What’s it going to be, women folk: the skinny tribe of supermodels and disordered eaters or the curvy tribe of so-called normal women and celebrities who can’t hack diet pills anymore? Hey – why the long faces at my ridiculous over-simplification of female body types? Are you seriously suggesting that women’s bodies cannot be categorized as one of two things? Of course you are… and you are absolutely right.
As any well-adjusted person knows, women’s bodies come in all shapes and sizes, most of which do not fit neatly into the ideals of skinny and curvy that are hammered home by the media and fashion industry. However, given the prevalence of these images and messages in our lives, it is little wonder that so many otherwise sane and smart women succumb and begin to compare themselves – often unfairly – to one of the two standards of female shape on offer.
To see how hopeless and crushing such comparisons are, take a moment to consider how ‘skinny’ and ‘curvy’ are treated in the media. Let’s start by taking a look at the thin side of things: skinny women are on the one hand lauded for achieving what we are led to believe is the cultural ideal of ‘thinness’ but their triumph (such as it is) is short lived. Speculation about eating disorders invariably follows, along with demands to know diet and exercise secrets, coupled with tremendous pressure to remain skinny. Extremely thin women – regardless of whether this is their natural, healthy state or not – are treated as freakishly asexual and lacking in femininity, a notion that is as difficult to pin down as a piece of fluff in a blizzard.
Meanwhile, curvy women are cheered on for railing in the face of the tyranny of skinny but lo, the bubble isn’t long for bursting. While they are applauded for being real women with real bodies, the ads for underwear etc. to constrict and camouflage the very curves we’re supposed to be celebrating are never too far away. That’s not forgetting preachy features on diets and exercise regimes, not to mention the yards of press celebrities locked in ‘weight loss battles’ receive. If ‘curvy’ is so wonderful, why are women who identify themselves as such sold such conflicting, utterly rubbish messages?

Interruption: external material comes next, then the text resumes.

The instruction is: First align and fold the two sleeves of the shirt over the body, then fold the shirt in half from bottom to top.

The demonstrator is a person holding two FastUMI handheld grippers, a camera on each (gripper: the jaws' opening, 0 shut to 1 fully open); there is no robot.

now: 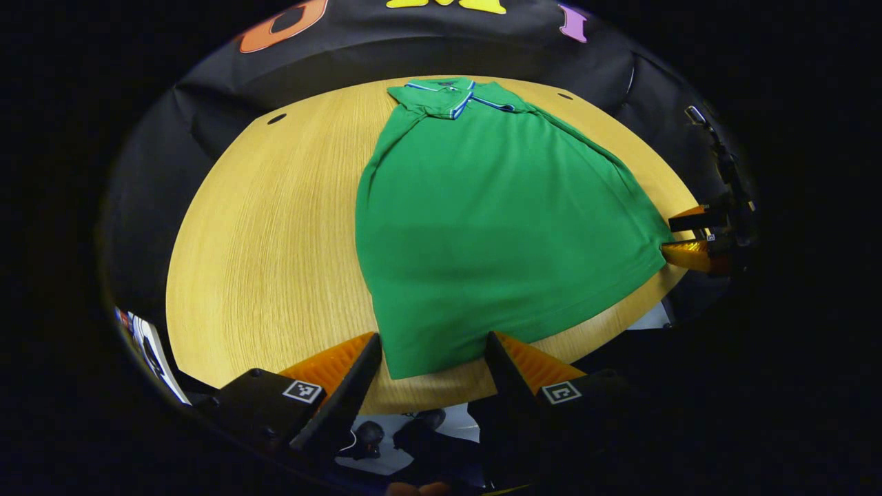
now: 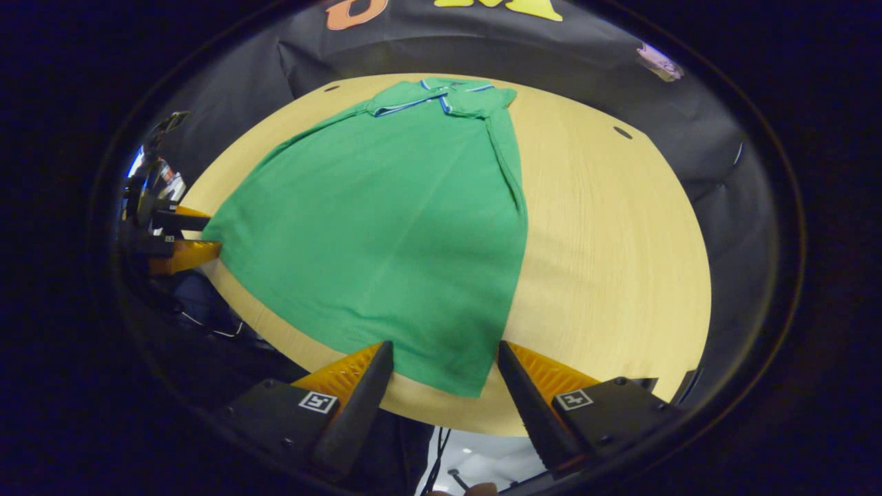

Just as women cannot be skinny in peace, neither can they be curvy in peace. She, whatever her size, can never win. This suits those who profit from insecurities down to the ground, a point made very well last week by Plus Model Magazine in their article entitled: ‘Plus Size Bodies, What is Wrong with Them Anyway?’ which featured a shocking comparison between a plus sized model and a typically thin fashion model.
The crux of the issue is how women’s bodies are treated as public property, as ‘things’ to be consumed, improved and judged. Off the top of their head, does anyone know the size of the average British male? Probably not but more than likely, you do know that the average British woman is a size 14 or larger. You are also far more likely to see or hear women’s bodies being reduced to dehumanised ‘bits’ – breasts, hips, thighs, bums, legs – than men’s. Women’s bodies – the very physical fabric of their being – are something we all have an opinion on, whether we are entitled to or not.
The saddest part of the ‘skinny versus curvy’ debate is how often it misses the fundamental issue of good health. The best size for anyone is the one they are most healthy at and only your doctor can advise you about that. What’s the point in being a size 8 when you are shaving years off your life smoking fags to stave off your appetite? What’s the point in lying to yourself about being curvy if you are in fact dangerously overweight and hurting the very heart that sustains you? Isn’t it time we turned our backs on the silly ideas of ‘skinny’ and ‘curvy’ and sought out something kinder, healthier and better for our souls, our bodies and our minds? Ladies, never mind being worth it; we deserve nothing less.